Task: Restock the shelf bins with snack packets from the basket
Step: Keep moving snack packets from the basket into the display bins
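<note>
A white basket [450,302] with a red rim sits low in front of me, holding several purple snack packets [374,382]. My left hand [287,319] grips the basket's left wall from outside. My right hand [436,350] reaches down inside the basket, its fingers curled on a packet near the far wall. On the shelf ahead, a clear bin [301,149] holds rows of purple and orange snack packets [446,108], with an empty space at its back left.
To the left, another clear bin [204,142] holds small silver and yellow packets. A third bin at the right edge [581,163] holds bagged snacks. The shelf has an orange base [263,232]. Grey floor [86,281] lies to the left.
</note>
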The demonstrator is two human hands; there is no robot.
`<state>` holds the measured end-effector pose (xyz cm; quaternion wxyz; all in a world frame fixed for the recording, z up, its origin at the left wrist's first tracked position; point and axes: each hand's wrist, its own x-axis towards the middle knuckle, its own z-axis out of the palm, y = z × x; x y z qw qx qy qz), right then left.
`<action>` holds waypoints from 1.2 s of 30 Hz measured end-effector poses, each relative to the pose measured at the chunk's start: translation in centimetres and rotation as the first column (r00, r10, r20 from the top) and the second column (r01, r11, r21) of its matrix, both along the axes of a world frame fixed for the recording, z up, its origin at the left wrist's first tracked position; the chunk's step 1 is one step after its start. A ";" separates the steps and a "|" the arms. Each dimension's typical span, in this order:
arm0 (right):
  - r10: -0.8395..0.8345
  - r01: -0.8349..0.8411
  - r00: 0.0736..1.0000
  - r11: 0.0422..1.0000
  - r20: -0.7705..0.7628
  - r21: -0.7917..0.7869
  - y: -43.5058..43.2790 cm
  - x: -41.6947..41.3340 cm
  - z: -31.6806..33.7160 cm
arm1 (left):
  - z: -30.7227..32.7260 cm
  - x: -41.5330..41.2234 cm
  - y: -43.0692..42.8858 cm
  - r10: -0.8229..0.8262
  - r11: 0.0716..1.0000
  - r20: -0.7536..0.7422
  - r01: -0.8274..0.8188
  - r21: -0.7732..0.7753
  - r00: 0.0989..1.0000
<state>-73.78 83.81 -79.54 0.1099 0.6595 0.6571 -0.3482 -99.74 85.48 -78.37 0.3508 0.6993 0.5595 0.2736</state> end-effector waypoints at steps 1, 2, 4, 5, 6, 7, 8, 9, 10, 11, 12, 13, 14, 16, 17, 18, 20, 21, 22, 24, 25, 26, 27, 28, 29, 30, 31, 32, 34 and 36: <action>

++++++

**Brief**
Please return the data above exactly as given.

**Result below**
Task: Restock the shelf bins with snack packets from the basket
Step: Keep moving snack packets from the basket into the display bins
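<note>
A white basket [450,302] with a red rim sits low in front of me, holding several purple snack packets [374,382]. My left hand [287,319] grips the basket's left wall from outside. My right hand [436,350] reaches down inside the basket, its fingers curled on a packet near the far wall. On the shelf ahead, a clear bin [301,149] holds rows of purple and orange snack packets [446,108], with an empty space at its back left.
To the left, another clear bin [204,142] holds small silver and yellow packets. A third bin at the right edge [581,163] holds bagged snacks. The shelf has an orange base [263,232]. Grey floor [86,281] lies to the left.
</note>
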The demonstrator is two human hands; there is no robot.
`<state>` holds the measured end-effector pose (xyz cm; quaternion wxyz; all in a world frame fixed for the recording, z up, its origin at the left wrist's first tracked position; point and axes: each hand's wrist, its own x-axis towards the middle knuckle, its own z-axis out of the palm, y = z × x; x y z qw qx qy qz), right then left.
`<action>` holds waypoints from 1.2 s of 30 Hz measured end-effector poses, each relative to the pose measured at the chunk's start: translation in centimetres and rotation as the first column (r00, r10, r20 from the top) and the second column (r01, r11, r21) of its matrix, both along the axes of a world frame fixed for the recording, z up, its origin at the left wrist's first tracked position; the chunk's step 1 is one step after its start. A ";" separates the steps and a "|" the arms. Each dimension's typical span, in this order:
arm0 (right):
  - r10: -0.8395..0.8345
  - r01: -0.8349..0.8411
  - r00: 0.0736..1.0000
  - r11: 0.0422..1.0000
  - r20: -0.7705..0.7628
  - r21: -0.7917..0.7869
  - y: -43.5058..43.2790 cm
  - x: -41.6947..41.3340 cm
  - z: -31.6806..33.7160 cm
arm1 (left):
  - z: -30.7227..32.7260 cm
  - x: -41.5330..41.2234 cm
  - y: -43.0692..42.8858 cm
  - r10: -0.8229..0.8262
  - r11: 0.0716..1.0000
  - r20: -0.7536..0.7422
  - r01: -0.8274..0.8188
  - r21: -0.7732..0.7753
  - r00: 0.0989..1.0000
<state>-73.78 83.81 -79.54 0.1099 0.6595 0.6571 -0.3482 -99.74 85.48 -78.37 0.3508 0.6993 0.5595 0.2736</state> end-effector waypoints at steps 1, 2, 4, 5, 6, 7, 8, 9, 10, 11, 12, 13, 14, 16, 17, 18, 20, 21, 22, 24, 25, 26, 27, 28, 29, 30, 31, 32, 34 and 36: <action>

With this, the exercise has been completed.